*WHAT NEEDS TO BE DONE*
Reproduce precisely the lines of the listing below, starting with the line that contains "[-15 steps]" and stopping after the line that contains "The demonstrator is"; include nothing else.
(DATA begins)
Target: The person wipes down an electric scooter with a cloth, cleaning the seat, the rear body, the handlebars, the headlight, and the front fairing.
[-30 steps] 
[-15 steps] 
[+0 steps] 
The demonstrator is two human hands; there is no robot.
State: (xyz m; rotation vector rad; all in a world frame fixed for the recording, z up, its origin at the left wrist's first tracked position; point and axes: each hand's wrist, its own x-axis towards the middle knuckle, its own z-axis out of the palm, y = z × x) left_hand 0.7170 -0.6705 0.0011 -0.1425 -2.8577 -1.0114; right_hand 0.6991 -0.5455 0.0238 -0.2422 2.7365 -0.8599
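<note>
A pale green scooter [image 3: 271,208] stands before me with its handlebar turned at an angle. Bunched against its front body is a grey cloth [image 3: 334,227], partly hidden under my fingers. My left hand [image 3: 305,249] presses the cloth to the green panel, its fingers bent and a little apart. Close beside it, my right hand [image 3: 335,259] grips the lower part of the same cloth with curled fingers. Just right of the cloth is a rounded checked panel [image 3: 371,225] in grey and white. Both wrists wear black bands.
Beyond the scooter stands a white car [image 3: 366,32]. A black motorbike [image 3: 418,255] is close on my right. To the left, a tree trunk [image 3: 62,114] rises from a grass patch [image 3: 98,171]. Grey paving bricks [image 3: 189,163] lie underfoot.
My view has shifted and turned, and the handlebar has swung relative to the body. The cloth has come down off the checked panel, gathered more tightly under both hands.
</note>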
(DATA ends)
*WRITTEN SOLUTION*
[-15 steps] 
[+0 steps] 
The demonstrator is two human hands; there is no robot.

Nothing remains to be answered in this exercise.